### DATA PROVIDED

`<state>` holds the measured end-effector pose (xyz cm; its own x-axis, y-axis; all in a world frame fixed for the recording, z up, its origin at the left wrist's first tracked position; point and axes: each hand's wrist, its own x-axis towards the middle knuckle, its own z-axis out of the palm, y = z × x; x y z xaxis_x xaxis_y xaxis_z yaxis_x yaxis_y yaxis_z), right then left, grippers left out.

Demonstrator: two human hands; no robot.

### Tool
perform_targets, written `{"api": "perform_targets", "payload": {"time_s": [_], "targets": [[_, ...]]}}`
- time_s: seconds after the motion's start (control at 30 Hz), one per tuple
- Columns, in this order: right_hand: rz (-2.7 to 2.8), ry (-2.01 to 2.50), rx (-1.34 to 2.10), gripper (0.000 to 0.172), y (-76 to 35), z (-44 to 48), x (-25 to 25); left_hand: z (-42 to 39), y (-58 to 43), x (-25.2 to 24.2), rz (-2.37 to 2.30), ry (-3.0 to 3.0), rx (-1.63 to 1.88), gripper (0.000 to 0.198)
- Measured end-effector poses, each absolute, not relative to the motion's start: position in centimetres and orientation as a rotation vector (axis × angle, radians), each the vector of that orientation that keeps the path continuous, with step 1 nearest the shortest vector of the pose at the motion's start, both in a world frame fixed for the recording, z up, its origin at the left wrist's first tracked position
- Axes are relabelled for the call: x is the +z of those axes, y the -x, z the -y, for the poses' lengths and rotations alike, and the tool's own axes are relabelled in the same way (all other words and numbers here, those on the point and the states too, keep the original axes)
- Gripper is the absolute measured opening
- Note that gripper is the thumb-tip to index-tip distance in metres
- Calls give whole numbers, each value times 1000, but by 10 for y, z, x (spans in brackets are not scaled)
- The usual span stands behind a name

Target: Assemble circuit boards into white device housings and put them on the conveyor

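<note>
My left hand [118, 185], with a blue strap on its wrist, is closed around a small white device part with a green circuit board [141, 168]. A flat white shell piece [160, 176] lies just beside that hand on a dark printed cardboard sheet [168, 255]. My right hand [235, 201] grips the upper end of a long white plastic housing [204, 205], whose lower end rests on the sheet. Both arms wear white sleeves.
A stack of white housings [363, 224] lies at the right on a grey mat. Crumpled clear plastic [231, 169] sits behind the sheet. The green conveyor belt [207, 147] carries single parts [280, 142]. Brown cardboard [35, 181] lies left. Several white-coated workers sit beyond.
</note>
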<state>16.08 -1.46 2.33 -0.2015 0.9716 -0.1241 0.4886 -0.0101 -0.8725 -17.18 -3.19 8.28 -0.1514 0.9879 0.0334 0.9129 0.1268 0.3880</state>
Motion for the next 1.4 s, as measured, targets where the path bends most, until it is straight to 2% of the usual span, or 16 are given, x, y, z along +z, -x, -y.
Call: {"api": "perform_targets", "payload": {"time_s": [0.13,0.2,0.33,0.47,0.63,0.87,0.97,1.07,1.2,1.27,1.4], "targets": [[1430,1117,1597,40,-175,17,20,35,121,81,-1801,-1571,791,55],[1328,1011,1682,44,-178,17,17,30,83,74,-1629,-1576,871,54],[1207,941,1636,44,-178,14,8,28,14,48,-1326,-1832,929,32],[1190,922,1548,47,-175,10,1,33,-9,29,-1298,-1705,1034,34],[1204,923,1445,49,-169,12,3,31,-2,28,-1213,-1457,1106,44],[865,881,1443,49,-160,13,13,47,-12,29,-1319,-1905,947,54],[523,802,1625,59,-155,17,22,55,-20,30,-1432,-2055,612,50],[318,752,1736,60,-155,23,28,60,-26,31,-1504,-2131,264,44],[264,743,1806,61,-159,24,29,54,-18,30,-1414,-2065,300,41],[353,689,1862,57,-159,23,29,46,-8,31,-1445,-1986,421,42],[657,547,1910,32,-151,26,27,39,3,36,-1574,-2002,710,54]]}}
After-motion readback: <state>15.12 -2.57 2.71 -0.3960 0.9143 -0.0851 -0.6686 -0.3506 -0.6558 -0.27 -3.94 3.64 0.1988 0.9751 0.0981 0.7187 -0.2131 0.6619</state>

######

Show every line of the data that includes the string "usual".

- The usual span stands behind a name
Motion for the next 1.4 s, as measured, targets where the path bends most, until it is straight to 2% of the usual span, or 16 are given, x, y, z along +z, -x, -y.

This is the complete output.